Within the material below, count every line with the string "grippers". Give no more than the number.

▶ _Exercise data_:
══════
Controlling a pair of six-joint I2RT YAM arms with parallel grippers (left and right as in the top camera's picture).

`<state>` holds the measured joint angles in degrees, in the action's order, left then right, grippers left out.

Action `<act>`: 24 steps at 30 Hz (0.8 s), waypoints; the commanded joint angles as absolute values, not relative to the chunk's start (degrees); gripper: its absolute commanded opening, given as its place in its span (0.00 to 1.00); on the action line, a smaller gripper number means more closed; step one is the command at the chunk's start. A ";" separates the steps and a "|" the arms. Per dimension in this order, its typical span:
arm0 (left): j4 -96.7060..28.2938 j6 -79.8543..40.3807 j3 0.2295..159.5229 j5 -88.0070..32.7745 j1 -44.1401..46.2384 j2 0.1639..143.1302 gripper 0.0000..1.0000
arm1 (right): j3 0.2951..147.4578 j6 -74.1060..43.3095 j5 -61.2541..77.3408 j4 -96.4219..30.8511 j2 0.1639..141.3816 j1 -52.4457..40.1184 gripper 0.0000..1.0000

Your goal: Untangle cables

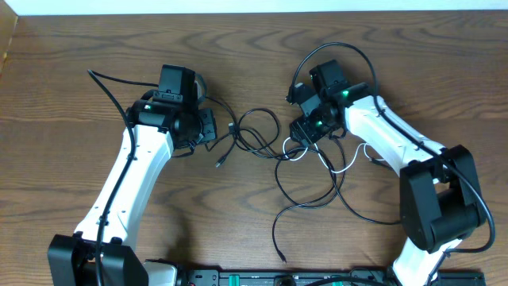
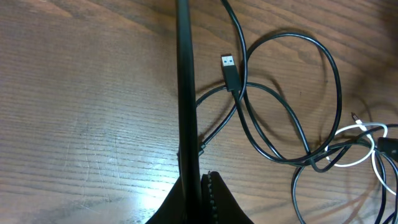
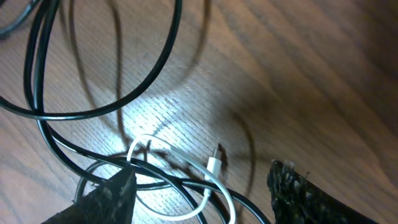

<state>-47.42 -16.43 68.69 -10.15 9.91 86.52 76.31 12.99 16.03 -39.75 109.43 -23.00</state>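
Note:
Several thin black cables [image 1: 262,135] lie tangled in loops at the table's middle, with a white cable [image 1: 295,152] woven in under my right gripper. My left gripper [image 1: 208,125] is shut on a black cable [image 2: 185,93] that runs straight out from its jaws [image 2: 198,186]. A black USB plug [image 2: 229,65] lies beside that cable, and also shows in the overhead view [image 1: 220,162]. My right gripper [image 3: 199,193] is open and low over the tangle. The white cable's plug [image 3: 214,163] and black strands [image 3: 56,112] lie between its fingers.
More black loops trail toward the front, with a free end [image 1: 283,256] near the front edge. Thicker arm wires run by the left arm [image 1: 103,83] and arc over the right wrist [image 1: 349,49]. The wooden table [image 1: 71,159] surrounds everything.

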 commanded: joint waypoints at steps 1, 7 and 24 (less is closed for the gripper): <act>-47.55 -15.44 68.51 -9.56 10.00 86.48 0.08 | 76.03 14.46 15.99 -39.83 110.41 -23.35 0.62; -47.57 -15.44 68.51 -9.56 10.00 86.48 0.08 | 76.01 14.44 15.99 -40.18 112.86 -23.35 0.62; -47.57 -15.44 68.51 -9.56 10.00 86.48 0.08 | 76.42 8.99 8.82 -37.65 114.85 -22.74 0.01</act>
<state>-47.44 -16.40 68.69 -10.15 9.91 86.52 76.23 12.45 11.18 -37.82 114.96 -23.05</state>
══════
▶ _Written solution_: 2